I’m sitting with a blanket draped over my head as my daughter faces me and holds both my hands. She is reciting some loosely thrown-together sentences, occasionally throwing in the word love, and finally she ends with, “I do.”

We’re playing “married.” As in, “Daddy, do you want to play married with me?”

She’s two. Stop the ride; I need to get off.

We’ve been to one real-life wedding, she’s seen Cinderella celebrate her wedding about four hundred times, and she requests to look at our wedding photos and to see her mommy’s “princess dress” regularly. And sometimes she’ll hug my wife and me both and say, “We are married!” Those are the only counts of nuptial exposure I can think of, but apparently it’s enough.

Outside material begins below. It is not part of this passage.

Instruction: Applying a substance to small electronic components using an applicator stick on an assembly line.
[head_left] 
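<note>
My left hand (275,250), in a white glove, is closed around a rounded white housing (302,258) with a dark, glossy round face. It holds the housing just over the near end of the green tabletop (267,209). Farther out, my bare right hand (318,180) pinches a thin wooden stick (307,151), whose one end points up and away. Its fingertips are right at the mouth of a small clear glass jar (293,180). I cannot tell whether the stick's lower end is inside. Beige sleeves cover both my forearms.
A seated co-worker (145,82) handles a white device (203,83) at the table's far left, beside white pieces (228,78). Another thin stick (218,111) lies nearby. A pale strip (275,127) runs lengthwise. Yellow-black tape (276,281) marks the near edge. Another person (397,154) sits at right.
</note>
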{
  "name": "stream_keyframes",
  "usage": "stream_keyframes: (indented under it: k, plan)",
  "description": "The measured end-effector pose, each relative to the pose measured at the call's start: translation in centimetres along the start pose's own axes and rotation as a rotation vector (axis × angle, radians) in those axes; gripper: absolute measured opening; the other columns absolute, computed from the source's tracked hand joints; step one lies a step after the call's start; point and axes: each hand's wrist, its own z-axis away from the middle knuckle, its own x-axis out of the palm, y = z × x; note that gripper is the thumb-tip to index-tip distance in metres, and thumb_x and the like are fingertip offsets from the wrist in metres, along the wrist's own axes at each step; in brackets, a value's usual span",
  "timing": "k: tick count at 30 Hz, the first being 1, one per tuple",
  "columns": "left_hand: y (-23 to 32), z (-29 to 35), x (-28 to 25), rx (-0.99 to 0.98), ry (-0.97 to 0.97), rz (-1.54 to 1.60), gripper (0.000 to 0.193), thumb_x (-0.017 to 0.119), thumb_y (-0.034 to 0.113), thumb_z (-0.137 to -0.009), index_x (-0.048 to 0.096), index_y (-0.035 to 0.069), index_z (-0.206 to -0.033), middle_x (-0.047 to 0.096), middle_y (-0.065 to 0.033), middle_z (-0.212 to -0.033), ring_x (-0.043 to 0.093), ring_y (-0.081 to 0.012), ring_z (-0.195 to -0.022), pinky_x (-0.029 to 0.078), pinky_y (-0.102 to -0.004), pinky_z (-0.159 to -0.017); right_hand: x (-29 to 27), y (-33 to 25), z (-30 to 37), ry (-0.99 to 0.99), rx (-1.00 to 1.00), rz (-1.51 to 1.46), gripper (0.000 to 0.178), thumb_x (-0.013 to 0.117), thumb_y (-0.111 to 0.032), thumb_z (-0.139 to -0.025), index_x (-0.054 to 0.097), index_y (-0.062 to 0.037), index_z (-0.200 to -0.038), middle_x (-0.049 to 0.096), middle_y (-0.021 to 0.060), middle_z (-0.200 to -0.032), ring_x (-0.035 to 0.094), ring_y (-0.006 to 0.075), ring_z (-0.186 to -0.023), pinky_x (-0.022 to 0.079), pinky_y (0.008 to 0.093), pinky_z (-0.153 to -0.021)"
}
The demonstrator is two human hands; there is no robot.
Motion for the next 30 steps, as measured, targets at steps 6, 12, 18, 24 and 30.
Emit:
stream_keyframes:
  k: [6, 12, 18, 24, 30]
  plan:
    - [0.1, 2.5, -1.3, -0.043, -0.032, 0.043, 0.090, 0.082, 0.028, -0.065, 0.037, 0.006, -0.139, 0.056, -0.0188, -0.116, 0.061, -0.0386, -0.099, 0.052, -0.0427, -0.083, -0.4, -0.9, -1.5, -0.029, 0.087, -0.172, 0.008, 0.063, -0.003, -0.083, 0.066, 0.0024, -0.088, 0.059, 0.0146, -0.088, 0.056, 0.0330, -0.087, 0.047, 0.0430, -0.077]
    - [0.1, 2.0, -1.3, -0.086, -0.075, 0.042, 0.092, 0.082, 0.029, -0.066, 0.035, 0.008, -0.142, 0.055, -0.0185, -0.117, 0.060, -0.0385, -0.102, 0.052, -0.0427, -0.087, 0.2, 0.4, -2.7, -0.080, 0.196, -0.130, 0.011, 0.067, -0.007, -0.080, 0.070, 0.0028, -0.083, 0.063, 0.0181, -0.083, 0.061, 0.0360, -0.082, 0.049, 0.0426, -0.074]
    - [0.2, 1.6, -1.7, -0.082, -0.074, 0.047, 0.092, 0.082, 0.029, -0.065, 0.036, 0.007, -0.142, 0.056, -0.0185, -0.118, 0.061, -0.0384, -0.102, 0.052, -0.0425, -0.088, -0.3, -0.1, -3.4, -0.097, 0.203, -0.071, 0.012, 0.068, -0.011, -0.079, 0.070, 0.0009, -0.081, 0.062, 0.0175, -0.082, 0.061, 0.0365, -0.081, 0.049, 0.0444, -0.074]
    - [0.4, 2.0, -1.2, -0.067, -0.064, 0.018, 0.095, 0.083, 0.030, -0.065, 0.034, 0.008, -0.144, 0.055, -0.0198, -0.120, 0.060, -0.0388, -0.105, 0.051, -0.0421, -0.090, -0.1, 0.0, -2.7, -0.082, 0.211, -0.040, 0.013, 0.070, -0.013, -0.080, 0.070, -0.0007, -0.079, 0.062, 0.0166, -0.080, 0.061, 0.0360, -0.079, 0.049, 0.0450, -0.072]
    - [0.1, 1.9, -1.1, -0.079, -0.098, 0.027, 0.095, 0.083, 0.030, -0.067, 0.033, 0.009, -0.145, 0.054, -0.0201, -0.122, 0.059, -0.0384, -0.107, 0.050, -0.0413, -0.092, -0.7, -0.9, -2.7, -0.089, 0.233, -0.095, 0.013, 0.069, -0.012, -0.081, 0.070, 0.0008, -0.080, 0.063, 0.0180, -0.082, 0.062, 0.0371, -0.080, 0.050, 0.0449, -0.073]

I’ve always been told that little girls start dreaming of their weddings from a very early age. They begin planning and practicing. I had no idea that it began before they stopped wearing diapers.

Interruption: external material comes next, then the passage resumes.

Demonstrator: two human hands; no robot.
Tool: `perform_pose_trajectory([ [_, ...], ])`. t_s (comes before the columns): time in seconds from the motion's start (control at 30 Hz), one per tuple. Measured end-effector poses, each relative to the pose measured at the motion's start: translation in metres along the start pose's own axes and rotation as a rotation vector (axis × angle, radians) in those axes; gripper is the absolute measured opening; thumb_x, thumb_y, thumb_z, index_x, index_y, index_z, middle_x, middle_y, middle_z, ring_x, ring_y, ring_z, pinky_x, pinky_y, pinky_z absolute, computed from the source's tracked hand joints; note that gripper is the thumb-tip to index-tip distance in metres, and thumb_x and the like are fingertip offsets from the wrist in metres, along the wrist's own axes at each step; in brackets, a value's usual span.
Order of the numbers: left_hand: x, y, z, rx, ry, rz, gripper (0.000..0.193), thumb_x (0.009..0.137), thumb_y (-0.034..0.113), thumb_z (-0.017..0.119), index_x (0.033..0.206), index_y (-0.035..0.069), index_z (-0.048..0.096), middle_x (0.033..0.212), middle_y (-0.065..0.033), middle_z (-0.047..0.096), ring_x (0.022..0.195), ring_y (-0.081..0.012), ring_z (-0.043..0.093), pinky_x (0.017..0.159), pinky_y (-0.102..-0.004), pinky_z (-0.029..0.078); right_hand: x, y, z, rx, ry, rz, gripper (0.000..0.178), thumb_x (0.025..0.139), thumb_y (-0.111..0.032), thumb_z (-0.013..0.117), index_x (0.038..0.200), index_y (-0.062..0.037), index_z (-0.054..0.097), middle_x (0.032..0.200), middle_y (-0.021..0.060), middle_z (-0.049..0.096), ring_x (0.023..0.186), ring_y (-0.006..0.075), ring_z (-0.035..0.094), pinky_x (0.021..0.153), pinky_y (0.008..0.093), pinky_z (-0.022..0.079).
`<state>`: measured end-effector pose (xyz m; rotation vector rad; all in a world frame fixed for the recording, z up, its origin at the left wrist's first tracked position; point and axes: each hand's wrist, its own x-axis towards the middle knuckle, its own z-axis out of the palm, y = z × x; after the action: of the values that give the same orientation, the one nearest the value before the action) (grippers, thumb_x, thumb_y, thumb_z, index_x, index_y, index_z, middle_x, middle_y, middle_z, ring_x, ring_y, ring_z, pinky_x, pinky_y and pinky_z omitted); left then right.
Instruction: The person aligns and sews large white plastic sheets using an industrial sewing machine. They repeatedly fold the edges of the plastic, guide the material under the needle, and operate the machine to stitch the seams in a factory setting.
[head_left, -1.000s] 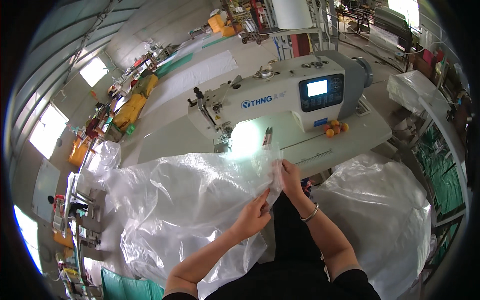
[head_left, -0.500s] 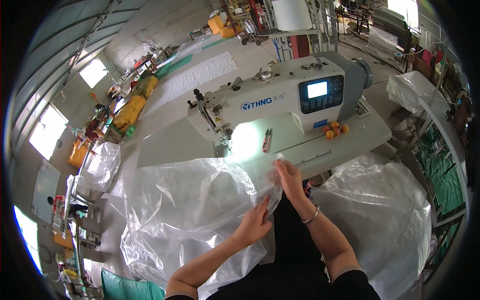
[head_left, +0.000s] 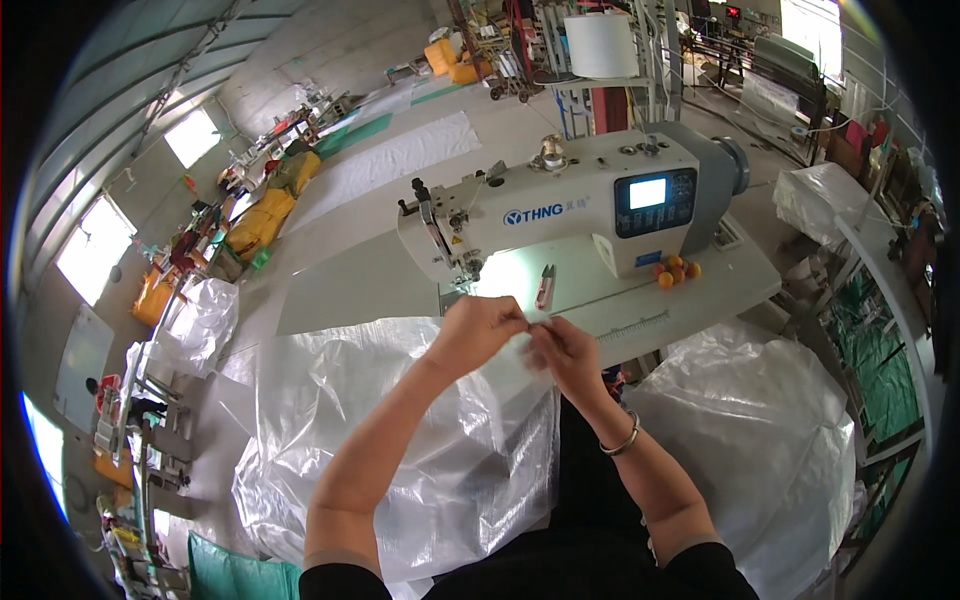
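A translucent plastic sheet (head_left: 400,460) drapes over the near edge of the sewing table and down over my lap. My left hand (head_left: 478,328) and my right hand (head_left: 568,358) meet at its upper right corner, fingers pinched together on the sheet's edge, just in front of the sewing machine (head_left: 560,205). The right hand's fingertips are a little blurred. Behind my hands, a small pair of thread snips (head_left: 545,289) lies on the tabletop under the machine's arm. The machine's lamp and screen are lit, and its needle area lies beyond my left hand.
Several small orange fruits (head_left: 677,271) sit on the table's right side. Another heap of clear plastic sheeting (head_left: 740,430) bulges at my right, beside a metal frame (head_left: 890,265). A large white thread cone (head_left: 600,45) stands behind the machine. Yellow sacks (head_left: 262,222) line the left wall.
My left hand has moved up and forward from the middle of the sheet to meet my right hand at the corner. The view has shifted slightly.
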<state>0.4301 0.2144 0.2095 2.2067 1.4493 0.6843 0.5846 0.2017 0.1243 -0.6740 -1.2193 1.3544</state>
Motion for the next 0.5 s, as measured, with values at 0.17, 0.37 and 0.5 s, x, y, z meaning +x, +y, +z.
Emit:
perform_pose_trajectory([
  [0.17, -0.012, 0.002, -0.058, -0.05, 0.263, 0.099, 0.005, 0.08, 0.005, 0.059, 0.084, 0.001, 0.06, 0.07, -0.0106, 0.059, 0.061, -0.0216, 0.055, 0.06, -0.0278, 0.044, -0.012, 0.019, 0.016, 0.306, -0.247, 0.186, 0.026, 0.09, -0.023, 0.055, 0.106, -0.0021, 0.052, 0.082, -0.0008, 0.057, 0.073, 0.0052, 0.055, 0.063, 0.0196, 0.045],
  [0.37, -0.058, 0.016, -0.148, 0.337, 0.486, 0.195, 0.003, 0.081, 0.001, 0.059, 0.083, 0.0, 0.058, 0.073, -0.0093, 0.058, 0.062, -0.0199, 0.054, 0.06, -0.0267, 0.043, -0.044, 0.033, 0.087, 0.216, -0.482, 0.095, 0.039, 0.086, -0.018, 0.058, 0.119, -0.0028, 0.044, 0.103, 0.0032, 0.051, 0.097, 0.0126, 0.051, 0.081, 0.0278, 0.042],
  [0.5, -0.087, 0.03, -0.189, 0.485, 0.563, 0.26, 0.005, 0.079, 0.0, 0.061, 0.083, 0.001, 0.058, 0.071, -0.0092, 0.056, 0.061, -0.0198, 0.054, 0.058, -0.0264, 0.043, -0.066, 0.026, 0.123, 0.076, -0.544, -0.038, 0.074, 0.073, -0.018, 0.069, 0.134, -0.0066, 0.029, 0.128, 0.0108, 0.044, 0.117, 0.022, 0.045, 0.093, 0.0379, 0.037],
])
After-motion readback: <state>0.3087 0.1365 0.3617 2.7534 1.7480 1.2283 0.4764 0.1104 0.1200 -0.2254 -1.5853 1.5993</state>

So what’s a daddy to do? The only thing a daddy can do, right? Pretend it’s not happening. Head in the sand, hoping that tactic will prevent, or at least delay, the inevitable.

But it won’t. I’ve got a big part to play in all of this, and I don’t want to waste my opportunity. More than just through the way I live my life, I can influence the way my daughter thinks about the man she is going to marry through the way I pray for her—and for him. We pray over our own children, absolutely. But someday we’re probably going to have children-in-law. Who’s praying over them? We hope their own parents are, but we certainly don’t know at this juncture whether that’s the case.

I remember my mother kneeling by the bedside, praying over me, praying over my brother. She also often prayed for our future spouses. Out loud, right in front of us. From an early age, I was conscious of the idea that I would one day marry a godly person.

Lately I’ve added that tactic to my prayer life as well: “God, maybe we’ve already met the person Lucy will marry. Maybe we haven’t. Maybe his parents love you. Maybe they don’t know you. Maybe there’s a whole community of faith speaking his name to you often. Maybe this is the only intercession you hear. We ask that you guide this person, make him wise and godly. May he see and experience you and know your love and your presence even now. May he acknowledge you and grow in you. May he know love through you, through his parents, and through his community so that he can one day show that same godly love to my daughter.”

I remember my mother kneeling by the bedside, praying over me, praying over my brother. She also often prayed for our future spouses. Out loud, right in front of us.

This intercession lets my daughter know that I care deeply about her life far beyond today. Whom she marries is important to me now. She knows my love through my prayers for her future. This intercession also serves, as all intercession does, in co-laboring with God, working with God to “determine the outcome of events,” as Richard Foster puts it in his chapter on prayer in Celebration of Discipline (1978).

My little girl practices marrying her daddy. I try to be a man of God for her. One day she will walk down the aisle for real, and I will rest in the knowledge that I did what I could, starting when she was only two years old, to see that it would one day be a man of God wearing that other ring.